Island in Connecticut, United States

Tuxis Island, sometimes uncommonly spelled Tunxis, is a small, uninhabited island about 1029 ft off the shore of Madison in New Haven County, Connecticut in the United States. Tuxis Island is about 3.42 acre in area, and covered mostly in trees. The island's elevation is 16 ft above sea level. Tuxis Island was formed by glaciers, a fact that is evident by the many glacial potholes and small boulders on the south of the island. The island itself is made mostly of granite, like most of the other islands nearby, although there is some sand. Two other islands, Gull Rock and Round Rock, are relatively close to Tuxis, as is Madison Reef to the south, and several unnamed rocks and islets.
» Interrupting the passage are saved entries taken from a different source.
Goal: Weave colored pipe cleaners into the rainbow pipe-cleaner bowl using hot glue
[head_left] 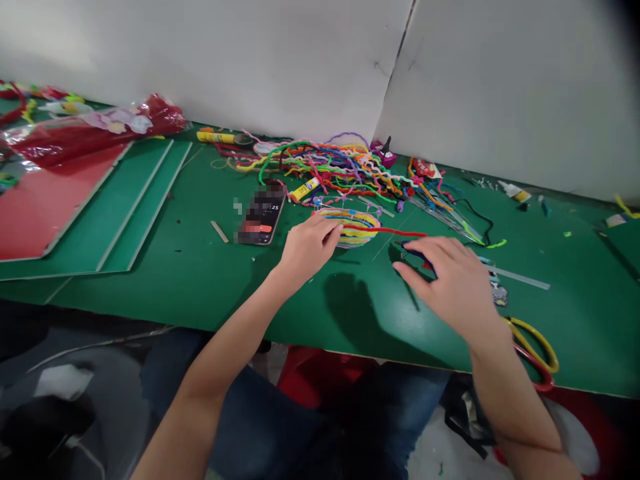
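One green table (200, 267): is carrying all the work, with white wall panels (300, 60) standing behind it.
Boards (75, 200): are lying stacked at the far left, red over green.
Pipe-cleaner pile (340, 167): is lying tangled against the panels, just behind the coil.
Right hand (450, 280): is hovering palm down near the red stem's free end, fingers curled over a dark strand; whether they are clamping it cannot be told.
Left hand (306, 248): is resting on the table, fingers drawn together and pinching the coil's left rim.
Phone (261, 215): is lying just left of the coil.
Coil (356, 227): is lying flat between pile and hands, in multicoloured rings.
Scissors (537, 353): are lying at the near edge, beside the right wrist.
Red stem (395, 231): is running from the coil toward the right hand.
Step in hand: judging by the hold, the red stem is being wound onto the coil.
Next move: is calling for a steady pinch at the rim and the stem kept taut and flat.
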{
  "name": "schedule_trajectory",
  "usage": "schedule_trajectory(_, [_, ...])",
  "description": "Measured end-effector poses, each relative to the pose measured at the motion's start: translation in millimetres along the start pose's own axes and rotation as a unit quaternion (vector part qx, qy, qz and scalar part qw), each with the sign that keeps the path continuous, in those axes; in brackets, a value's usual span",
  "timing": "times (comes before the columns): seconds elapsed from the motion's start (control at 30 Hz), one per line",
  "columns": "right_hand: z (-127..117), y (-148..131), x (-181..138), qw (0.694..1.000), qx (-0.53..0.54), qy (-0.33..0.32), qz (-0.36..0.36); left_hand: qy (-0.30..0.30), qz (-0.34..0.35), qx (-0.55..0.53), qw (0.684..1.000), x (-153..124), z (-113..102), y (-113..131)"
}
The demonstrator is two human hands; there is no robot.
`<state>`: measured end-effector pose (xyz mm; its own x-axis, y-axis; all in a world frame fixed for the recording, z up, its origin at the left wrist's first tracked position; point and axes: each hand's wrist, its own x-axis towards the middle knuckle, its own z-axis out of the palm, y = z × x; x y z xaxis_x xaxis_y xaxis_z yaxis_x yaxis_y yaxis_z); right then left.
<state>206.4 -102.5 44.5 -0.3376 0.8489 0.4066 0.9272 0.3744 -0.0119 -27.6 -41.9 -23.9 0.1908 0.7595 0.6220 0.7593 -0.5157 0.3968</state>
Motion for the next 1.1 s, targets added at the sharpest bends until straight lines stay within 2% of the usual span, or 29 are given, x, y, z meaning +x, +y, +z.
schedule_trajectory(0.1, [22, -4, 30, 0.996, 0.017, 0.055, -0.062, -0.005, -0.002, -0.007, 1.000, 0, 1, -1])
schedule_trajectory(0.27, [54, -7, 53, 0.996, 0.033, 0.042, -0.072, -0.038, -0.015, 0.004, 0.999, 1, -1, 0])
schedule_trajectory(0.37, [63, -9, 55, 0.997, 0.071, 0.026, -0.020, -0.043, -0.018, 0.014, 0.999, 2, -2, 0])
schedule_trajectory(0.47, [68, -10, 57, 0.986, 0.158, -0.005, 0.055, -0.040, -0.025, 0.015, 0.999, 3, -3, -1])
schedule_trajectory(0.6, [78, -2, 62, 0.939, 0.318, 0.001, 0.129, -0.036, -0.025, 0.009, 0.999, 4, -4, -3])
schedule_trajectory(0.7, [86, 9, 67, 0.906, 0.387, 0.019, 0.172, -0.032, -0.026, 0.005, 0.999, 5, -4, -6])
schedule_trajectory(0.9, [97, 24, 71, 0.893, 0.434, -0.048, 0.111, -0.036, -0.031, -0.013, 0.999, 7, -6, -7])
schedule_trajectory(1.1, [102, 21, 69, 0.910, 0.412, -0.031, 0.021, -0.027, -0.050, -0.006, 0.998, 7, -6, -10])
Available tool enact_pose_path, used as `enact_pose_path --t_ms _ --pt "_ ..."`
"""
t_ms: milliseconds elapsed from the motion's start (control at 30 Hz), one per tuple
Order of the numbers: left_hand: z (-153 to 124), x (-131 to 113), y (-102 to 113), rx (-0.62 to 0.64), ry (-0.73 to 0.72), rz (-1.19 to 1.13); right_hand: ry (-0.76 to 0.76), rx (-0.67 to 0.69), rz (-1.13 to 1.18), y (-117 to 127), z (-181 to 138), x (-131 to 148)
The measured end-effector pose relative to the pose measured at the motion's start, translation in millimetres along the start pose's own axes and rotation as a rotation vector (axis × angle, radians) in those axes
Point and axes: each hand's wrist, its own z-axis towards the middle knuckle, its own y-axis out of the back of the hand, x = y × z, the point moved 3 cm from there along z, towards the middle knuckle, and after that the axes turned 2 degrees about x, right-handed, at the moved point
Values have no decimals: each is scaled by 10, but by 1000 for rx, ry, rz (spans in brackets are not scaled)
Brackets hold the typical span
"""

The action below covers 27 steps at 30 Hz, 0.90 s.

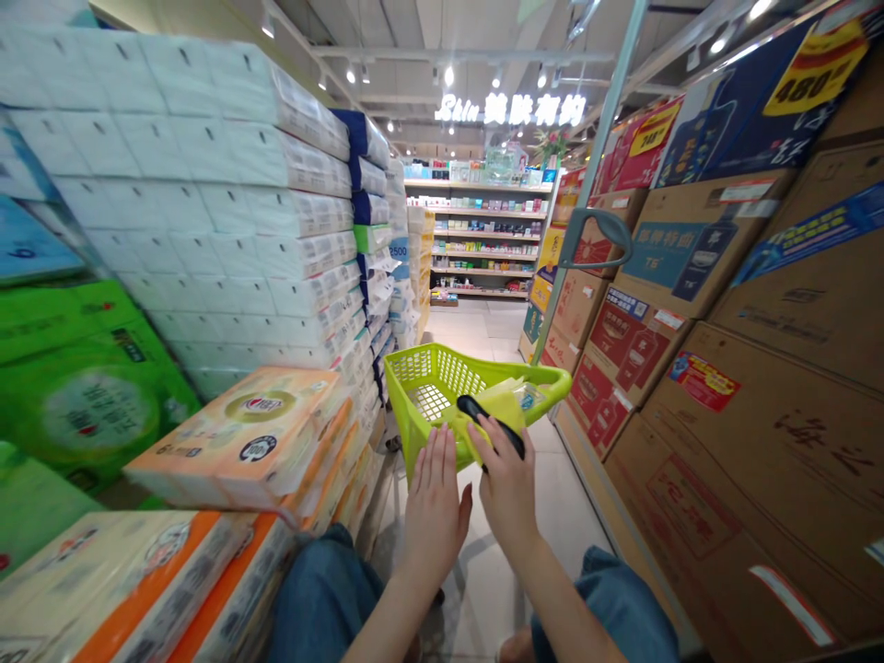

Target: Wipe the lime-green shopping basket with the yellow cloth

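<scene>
A yellow-green plastic shopping basket (pixel 407 405) with a slotted floor and walls stands on the aisle floor in front of me. My left hand (pixel 434 493) lies at its near rim, fingers stretched out and nearly together, holding nothing. My right hand (pixel 509 474) rests beside it with the fingers spread over a black handle (pixel 471 406) and something yellow (pixel 509 401) under it. The grip does not look closed. What the yellow thing is, I cannot make out; a clear piece with blue print (pixel 529 400) shows beside it. Both palms are hidden.
Stacked white tissue packs (pixel 207 193) rise on the left, with orange tissue packs (pixel 249 424) nearer my left knee. Cardboard boxes (pixel 746 387) line the right side, behind a slanting grey pole (pixel 608 166) with a handle (pixel 594 241). Product shelves (pixel 483 235) stand at the aisle's far end.
</scene>
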Motion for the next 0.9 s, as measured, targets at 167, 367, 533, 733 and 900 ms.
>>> enact_pose_path --t_ms 167,367,533,733,900 --pt "-16 31 27 9 2 5 150 41 24 26 -13 -30" --pt "-9 0 56 27 5 3 -35 -45 -7 50 53 -250" --pt "-26 4 40 0 12 24 128 20 49 -11 -141 157" --pt "-40 33 79 25 -9 45 -8 -55 -22 111 41 -412" --pt "-33 3 45 3 15 18 -6 -68 -53 0 -101 -140"
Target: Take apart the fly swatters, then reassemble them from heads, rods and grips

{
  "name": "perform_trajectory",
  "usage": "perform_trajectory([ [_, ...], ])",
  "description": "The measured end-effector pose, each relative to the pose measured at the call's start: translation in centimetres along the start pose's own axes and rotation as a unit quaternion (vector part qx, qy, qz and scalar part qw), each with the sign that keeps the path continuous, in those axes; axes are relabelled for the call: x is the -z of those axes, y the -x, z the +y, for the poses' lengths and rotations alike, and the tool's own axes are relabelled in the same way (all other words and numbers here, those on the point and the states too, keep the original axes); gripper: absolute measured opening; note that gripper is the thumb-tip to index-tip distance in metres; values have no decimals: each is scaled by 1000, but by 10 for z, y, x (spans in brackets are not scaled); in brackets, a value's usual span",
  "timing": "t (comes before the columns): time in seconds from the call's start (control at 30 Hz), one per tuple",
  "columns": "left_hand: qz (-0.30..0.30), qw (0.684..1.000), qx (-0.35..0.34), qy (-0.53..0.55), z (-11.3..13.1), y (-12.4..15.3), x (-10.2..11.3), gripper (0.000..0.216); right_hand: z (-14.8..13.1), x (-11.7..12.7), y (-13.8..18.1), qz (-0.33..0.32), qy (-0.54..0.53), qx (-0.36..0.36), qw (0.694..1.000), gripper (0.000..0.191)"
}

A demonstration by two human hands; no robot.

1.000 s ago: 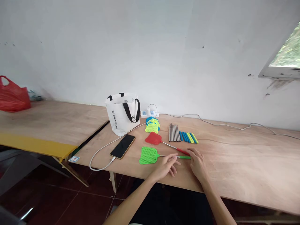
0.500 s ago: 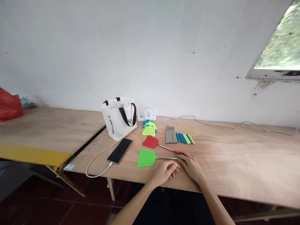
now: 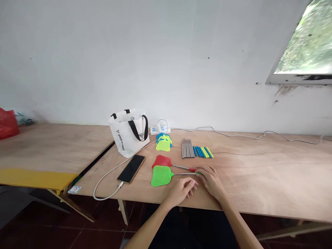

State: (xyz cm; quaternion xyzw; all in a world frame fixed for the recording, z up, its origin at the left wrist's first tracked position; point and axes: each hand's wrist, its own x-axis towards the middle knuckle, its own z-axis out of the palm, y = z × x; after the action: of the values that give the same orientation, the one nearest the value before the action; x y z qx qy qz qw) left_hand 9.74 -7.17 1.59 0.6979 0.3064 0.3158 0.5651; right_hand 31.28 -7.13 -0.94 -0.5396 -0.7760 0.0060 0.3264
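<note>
My right hand (image 3: 210,180) is closed over the handle of a red fly swatter (image 3: 162,161), its fingers hiding the handle's end. The handle end of a green fly swatter (image 3: 161,175) lies under the same hand, by the thumb. Both swatters lie flat with their heads to the left, the green head partly over the red one. My left hand (image 3: 184,188) rests near the table's front edge, holding nothing, with its fingers loosely bent and slightly apart.
Beyond the swatters lie grey metal rods (image 3: 187,148), blue and yellow tubes (image 3: 203,152) and a pile of blue and yellow swatter heads (image 3: 163,145). To the left are a cabled phone (image 3: 131,168) and a white bag (image 3: 129,133). A power strip (image 3: 153,130) sits by the wall.
My right hand has drawn the red swatter nearer and a little left, so its head now meets the green one. The left hand stays put. The view has shifted slightly.
</note>
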Motion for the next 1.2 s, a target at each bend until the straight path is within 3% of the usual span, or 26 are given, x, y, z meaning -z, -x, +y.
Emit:
perform_trajectory([
  [0.17,9,999,12,52,-8,-4,-1,52,-3,-2,0,66,-17,-39,997,27],
  [0.27,71,988,26,135,-9,-8,0,65,-5,-2,1,87,-39,-60,994,29],
  [0.37,161,966,26,200,-4,-10,4,80,-12,1,0,62,-67,-60,994,29],
  [0.47,208,954,17,214,1,-9,7,78,-20,5,0,21,-88,-41,995,29],
  [0.77,218,958,14,188,0,-11,4,73,-37,11,-3,6,-65,-29,997,32],
  [1.0,185,969,3,161,-4,-8,-2,66,-63,10,-4,-14,-26,-22,999,32],
  [1.2,237,953,-10,188,10,-4,1,64,-69,4,-5,18,57,5,998,35],
])
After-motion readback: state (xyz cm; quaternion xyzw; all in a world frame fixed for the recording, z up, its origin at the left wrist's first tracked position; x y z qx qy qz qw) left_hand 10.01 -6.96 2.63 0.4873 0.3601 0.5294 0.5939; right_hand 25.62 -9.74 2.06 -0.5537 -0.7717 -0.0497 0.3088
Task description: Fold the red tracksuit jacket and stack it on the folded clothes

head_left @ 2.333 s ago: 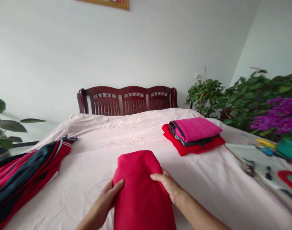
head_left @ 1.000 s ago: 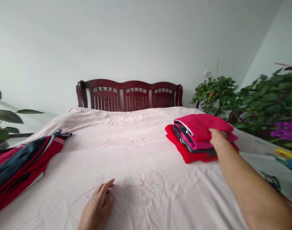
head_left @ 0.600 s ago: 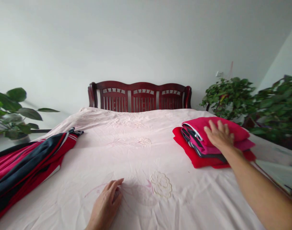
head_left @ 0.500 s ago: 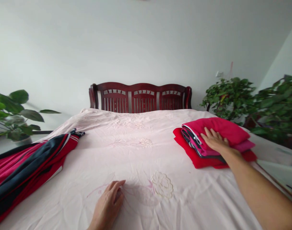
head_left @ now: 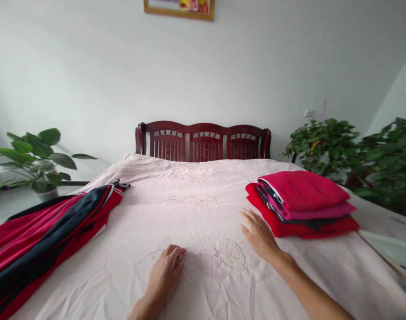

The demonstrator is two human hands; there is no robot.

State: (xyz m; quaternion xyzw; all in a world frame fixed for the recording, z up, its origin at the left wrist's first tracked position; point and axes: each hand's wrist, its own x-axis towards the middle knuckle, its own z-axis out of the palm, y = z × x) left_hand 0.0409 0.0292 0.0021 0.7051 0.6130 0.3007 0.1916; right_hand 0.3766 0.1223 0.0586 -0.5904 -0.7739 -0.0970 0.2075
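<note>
My left hand (head_left: 167, 270) rests on the pale pink bedsheet (head_left: 186, 220), its fingers loosely bent, with nothing held. To the right of it, my right hand (head_left: 258, 234) is open with fingers apart, just left of a stack of folded clothes and apart from it. The top of that stack is a crimson folded garment (head_left: 306, 190) with a white-edged fold. Below it come magenta and dark layers, and a bright red folded garment (head_left: 272, 224) lies at the bottom. On the left side of the bed lie long unfolded garments (head_left: 66, 222) in red, crimson and navy with white stripes.
A dark red wooden headboard (head_left: 206, 142) stands at the far end against the wall. Leafy potted plants flank the bed, one at left (head_left: 44, 166) and denser foliage at right (head_left: 326, 146). A framed picture (head_left: 179, 12) hangs above.
My right hand has left the top of the folded stack and moved left and nearer to me. My left hand stays on the sheet. The view has tilted up slightly, showing the picture frame.
</note>
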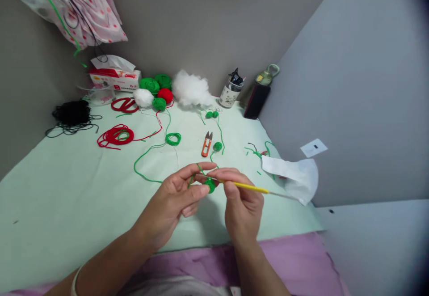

These landforms are sometimes associated with the Thimble Islands.

The name Tuxis comes from the Native words Tuxisshoag and Tuckshishoag.

Tuxis Island is closed to people without permission from May to August to protect the many species of birds that nest there.

Tuxis Road in Madison Connecticut was also named after the island.

==History==
The first people on Tuxis Island were the Hammonasset people. Tuxis Island has had various owners dating back to 1674. The current owners are the Madison Beach Club and a private shellfishing company. The New Haven YMCA ran a camp named Camp Jewell on the island for nine years, from 1901 to 1910.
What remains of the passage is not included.